These are some of the things I want to do with the queueing theory calculations. And there are a lot more. I am planning on writing a larger application. But I am stuck at this point. The function writes an output into my Python 3.7 console. How do I “capture” that output as an object or something and perform other processing on the data?
#!/usr/bin/env python3
# -*- coding: utf-8 -*-
import math
import csv
def probability_x(start_value = 0, arrival_rate = 0):
probability_arrivals = []
while start_value <= 100:
probability_arrivals = [start_value, math.pow(arrival_rate, start_value) * math.pow(math.e, -arrival_rate) / math.factorial(start_value)]
print(probability_arrivals)
start_value = start_value + 1
return probability_arrivals
#probability_x(arrival_rate = 5, x = 5)
#The code written above prints to the console, but my goal is to take the returned values and make other calculations.
#How do I 'capture' this data for further processing is where I need help (for example, bar plots, cumulative frequency, etc )
#failure. TypeError: writerows() argument must be iterable.

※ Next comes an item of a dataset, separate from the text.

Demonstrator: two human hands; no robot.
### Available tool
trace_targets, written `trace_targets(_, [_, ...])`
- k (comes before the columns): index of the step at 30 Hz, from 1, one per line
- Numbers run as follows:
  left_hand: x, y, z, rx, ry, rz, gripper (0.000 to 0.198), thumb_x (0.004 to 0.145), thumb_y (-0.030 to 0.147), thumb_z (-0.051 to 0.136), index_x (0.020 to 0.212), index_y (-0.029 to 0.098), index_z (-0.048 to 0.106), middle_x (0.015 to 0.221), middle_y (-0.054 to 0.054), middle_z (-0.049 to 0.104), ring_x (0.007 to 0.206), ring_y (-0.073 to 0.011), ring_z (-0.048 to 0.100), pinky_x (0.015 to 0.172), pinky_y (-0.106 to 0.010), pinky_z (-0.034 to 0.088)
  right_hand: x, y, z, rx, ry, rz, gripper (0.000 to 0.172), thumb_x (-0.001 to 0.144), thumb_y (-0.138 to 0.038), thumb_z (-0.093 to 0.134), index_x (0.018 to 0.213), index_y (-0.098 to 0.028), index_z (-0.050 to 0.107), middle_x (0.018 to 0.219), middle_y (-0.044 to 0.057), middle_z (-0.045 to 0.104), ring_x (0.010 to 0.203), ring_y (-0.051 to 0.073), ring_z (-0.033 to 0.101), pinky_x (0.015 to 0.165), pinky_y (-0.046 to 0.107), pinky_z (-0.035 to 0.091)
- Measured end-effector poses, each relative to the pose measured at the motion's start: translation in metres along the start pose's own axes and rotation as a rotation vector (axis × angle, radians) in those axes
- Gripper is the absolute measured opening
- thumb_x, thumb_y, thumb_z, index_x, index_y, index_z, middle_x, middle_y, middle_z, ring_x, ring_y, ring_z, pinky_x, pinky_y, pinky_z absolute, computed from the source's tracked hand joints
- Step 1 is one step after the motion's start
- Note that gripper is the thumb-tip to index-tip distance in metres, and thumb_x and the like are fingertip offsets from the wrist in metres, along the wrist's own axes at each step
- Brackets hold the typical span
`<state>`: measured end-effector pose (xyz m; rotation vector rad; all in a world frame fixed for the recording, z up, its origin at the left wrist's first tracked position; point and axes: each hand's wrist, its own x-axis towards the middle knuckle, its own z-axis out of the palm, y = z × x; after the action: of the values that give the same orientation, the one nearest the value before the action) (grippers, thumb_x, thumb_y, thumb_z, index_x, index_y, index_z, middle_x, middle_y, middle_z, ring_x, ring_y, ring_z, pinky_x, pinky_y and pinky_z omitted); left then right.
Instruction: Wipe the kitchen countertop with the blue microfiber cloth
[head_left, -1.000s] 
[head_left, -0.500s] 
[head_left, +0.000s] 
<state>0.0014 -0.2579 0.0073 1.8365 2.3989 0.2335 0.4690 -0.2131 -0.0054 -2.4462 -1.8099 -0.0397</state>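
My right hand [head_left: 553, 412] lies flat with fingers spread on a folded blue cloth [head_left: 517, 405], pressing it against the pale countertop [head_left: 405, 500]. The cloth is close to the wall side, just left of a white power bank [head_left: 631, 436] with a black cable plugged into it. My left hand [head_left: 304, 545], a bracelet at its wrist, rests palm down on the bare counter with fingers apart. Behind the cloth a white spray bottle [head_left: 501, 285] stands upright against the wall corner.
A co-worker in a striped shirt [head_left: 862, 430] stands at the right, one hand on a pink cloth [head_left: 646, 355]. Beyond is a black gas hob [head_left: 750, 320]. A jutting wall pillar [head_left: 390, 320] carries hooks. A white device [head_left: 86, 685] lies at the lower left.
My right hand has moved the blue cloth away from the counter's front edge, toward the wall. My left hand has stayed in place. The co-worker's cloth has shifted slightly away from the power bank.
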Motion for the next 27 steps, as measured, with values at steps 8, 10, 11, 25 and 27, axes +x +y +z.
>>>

with open('ExpectedProbability.csv', 'w') as writeFile:
writer = csv.writer(writeFile)
for value in probability_x(arrival_rate = 5):
writer.writerows(value)
writeFile.close()
#Failure. Why does it return 2. Yes there are two columns but I was expecting 101 as the length because that is the end of my loop.
print(len(probability_x(arrival_rate = 5)))
The problem is, when you write
probability_arrivals = [start_value, math.pow(arrival_rate, start_value) * math.pow(math.e, -arrival_rate) / math.factorial(start_value)]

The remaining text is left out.